In the mid-50s, our county agent, Sut Matthews, said you ought to just make it pasture and now we use it primarily to raise cattle.” Phyllis Weaver in historic cemetery near her home Mrs. Weaver is happy she followed Sut’s recommendation, “It requires no fertilization, the cows and the manure spreader take care of that. It usually stays good and moist, although the creek doesn’t flood as bad as it used to. It grows a lot of clover, which helps keep nitrogen in. And we don’t get broom sedge.” “The cows won’t cross the creek,” Phyllis says, “but they can smell an open gate. Just leave one open and off they go.” They have turned up at the nearby Wal-Mart parking lot on several occasions. “Fortunately, they remember where they came from and how they got out, so usually they’ll just go back they way they came with enough encouragement. I spend a lot of time riding fences.” “I know the place will always be taken good care of. I’m planning on living forever and Mike Jones, who works with me, will continue to keep an eye on things.”
“People would call me up and tell me that my bull had problems—he was sitting like a dog. He just liked to sit that way. Out of season he was as gentle as he could be. I used to just lean against his back.”

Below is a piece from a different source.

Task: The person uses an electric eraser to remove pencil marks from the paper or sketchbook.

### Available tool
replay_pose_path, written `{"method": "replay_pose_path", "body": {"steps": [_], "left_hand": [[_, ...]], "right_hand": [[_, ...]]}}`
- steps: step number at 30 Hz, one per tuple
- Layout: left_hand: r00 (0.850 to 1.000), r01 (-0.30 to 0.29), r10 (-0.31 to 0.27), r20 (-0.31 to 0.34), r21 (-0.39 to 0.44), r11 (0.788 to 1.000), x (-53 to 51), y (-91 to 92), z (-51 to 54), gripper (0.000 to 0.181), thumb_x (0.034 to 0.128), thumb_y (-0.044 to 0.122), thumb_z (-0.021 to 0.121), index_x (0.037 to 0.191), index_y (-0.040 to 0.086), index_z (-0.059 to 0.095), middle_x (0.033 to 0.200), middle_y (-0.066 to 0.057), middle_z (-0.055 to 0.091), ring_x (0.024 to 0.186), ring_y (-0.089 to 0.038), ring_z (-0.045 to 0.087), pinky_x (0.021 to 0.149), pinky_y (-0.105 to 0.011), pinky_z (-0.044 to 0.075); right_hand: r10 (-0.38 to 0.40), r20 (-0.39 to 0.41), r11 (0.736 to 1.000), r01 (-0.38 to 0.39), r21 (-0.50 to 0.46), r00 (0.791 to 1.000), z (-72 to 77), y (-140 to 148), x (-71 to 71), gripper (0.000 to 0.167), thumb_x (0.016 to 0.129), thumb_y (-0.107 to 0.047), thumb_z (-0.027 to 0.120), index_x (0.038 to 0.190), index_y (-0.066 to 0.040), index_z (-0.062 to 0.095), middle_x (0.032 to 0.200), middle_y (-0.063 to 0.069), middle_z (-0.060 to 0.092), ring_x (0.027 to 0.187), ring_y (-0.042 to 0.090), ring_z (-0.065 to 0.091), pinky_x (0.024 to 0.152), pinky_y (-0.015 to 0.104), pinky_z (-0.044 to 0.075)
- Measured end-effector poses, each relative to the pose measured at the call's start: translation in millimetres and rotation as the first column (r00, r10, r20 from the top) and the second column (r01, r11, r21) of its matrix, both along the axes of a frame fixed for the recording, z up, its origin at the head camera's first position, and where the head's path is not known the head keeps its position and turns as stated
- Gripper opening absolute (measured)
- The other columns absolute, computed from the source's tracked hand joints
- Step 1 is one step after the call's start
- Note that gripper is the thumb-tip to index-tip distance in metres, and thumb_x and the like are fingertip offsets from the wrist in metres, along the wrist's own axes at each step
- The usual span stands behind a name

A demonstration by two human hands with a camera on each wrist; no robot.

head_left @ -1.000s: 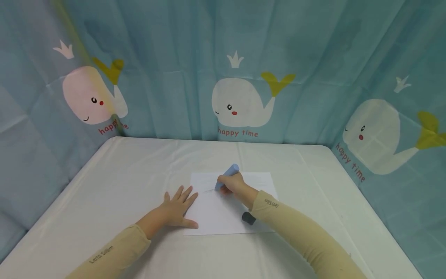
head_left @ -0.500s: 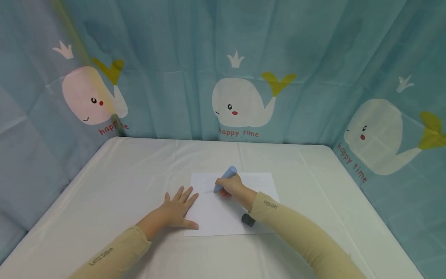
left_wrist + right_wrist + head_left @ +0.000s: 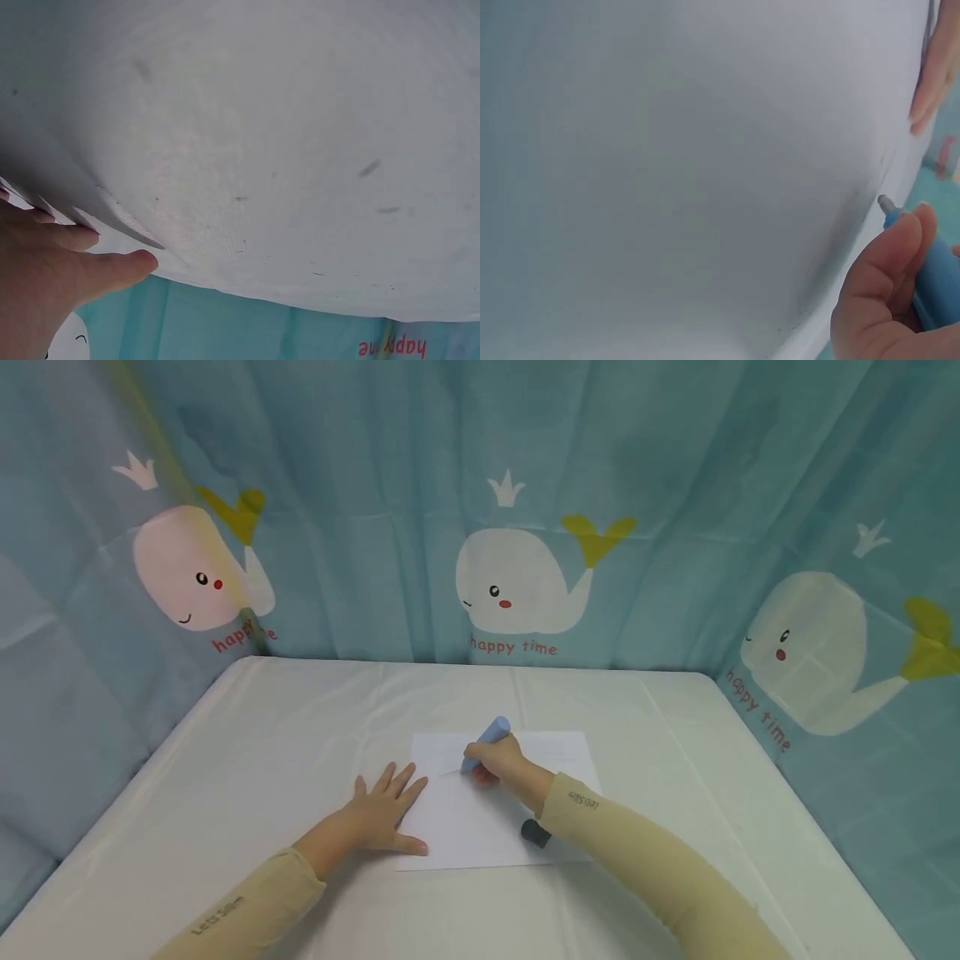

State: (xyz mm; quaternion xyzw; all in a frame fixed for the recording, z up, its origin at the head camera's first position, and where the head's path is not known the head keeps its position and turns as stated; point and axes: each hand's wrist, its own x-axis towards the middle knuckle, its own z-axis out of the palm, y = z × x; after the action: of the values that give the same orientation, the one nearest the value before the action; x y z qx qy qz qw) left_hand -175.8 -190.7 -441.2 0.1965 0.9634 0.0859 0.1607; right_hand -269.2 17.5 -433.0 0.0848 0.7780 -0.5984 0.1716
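Observation:
A sheet of white paper [image 3: 457, 831] lies on the table with a few faint thin lines on its upper part. My right hand [image 3: 501, 760] pinches a thick light-blue marker [image 3: 492, 731], tilted with its tip down at the paper beside a short line. In the right wrist view the blue marker [image 3: 936, 289] shows a grey tip, with thumb and finger close behind it. Spread flat, my left hand [image 3: 378, 814] rests at the paper's left edge, thumb and fingertips over it. A dark cap [image 3: 535, 832] lies on the paper beside my right sleeve.
White cloth covers the table [image 3: 300, 718], whose far edge meets a blue curtain [image 3: 375, 568] printed with whales. Similar curtains hang at the left and right sides. Beige sleeves [image 3: 637, 852] cover both forearms.
My right hand and the marker have shifted slightly left and toward me, then stayed almost still over the last half second. My left hand and the cap stay in place.

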Motion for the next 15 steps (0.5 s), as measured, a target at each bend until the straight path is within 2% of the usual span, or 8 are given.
{"method": "replay_pose_path", "body": {"steps": [4, 9, 15], "left_hand": [[1.000, -0.006, 0.006, 0.002, -0.003, 1.000, -1.7, -1.9, -3.6, 0.107, 0.0765, 0.070, 0.064, 0.152, 0.004, 0.027, 0.159, -0.023, 0.012, 0.143, -0.050, 0.005, 0.099, -0.079, 0.008], [1.000, -0.002, 0.002, 0.004, -0.002, 1.000, -3.6, -4.3, -7.5, 0.109, 0.0761, 0.072, 0.063, 0.153, 0.004, 0.025, 0.159, -0.023, 0.010, 0.143, -0.050, 0.004, 0.099, -0.079, 0.007], [1.000, 0.008, -0.008, -0.007, -0.009, 1.000, -4.4, -4.1, -8.2, 0.108, 0.0766, 0.072, 0.062, 0.153, 0.004, 0.026, 0.159, -0.023, 0.011, 0.143, -0.050, 0.006, 0.098, -0.080, 0.009]], "right_hand": [[-0.004, -0.013, 1.000, 0.004, -0.006, 1.000, 0.7, -0.7, 0.6, 0.037, 0.082, -0.009, 0.066, 0.112, 0.006, 0.049, 0.063, 0.008, 0.060, 0.049, 0.012, 0.057, 0.049, 0.022, 0.049], [0.034, 0.006, 0.999, -0.034, -0.014, 0.999, -1.6, -0.9, 2.2, 0.039, 0.081, -0.008, 0.067, 0.113, 0.006, 0.049, 0.067, 0.010, 0.062, 0.049, 0.013, 0.057, 0.050, 0.024, 0.050], [0.012, -0.001, 1.000, -0.012, -0.006, 1.000, -2.8, -1.7, 1.8, 0.037, 0.081, -0.008, 0.067, 0.111, 0.006, 0.050, 0.068, 0.010, 0.062, 0.050, 0.013, 0.057, 0.050, 0.023, 0.050]]}}
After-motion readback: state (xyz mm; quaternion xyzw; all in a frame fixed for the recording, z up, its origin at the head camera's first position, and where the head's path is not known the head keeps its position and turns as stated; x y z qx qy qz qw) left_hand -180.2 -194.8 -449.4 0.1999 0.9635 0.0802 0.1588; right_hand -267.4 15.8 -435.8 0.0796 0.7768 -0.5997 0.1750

Mike first joined Phyllis in managing the farm when he was called in to remove a snake that had occupied a commode on the property. Mike had grown up on a farm and asked if he could just ride the property a bit. That was about 12 years ago and he now manages the property and keeps extensive computer records regarding the herd and its management. “Of course, I still keep my hand-written ledger,” Phyllis says. Mrs. Weaver loves her livestock and pets. She is devoted to the 150-plus cattle she raises, which are now entirely black angus. “They have nice little calves—about 25 pounds—which means that they don’t have many problems having them. I used to raise Charlois cows. They are beautiful animals but have enormous calves. Every birth means you’ve got a cow in trouble.” She recalls with affection a Charlois bull “that sat on his haunches just like a dog. People would call me up and tell me that my bull had problems—he was sitting like a dog. He just liked to sit that way. Out of season he was as gentle as he could be. I used to just lean against his back.” Phyllis says that a great many of her herd are almost like pets and that her bullikins go to market “whole.” She says they feed up as well as castrated animals and “that way, I don’t have to feel so sorry for them.”
She also has a small herds of pygmy goats, cats (including Sheba, who occupies a perch atop a small rug on the stove—“I have to ask her permission to cook”), and Miss Kitty, a hen who was brooding in a planter (Puss and Boots, two new chicks have just hatched) by Phyllis’s front door. “She just picked out the spot and, of course, we don’t disturb her.” Miss Kitty purred when stroked by Mrs. Weaver. “I’ve worked so hard on this place and loved it for so long, too. Frank and I first moved out here in 1950. I mixed the mud and Frank laid the block for our cabin out here. We hand-dug our swimming pool. It’s a shame we don’t always appreciate the beauty God gives us because we’re all so busy commercializing it.”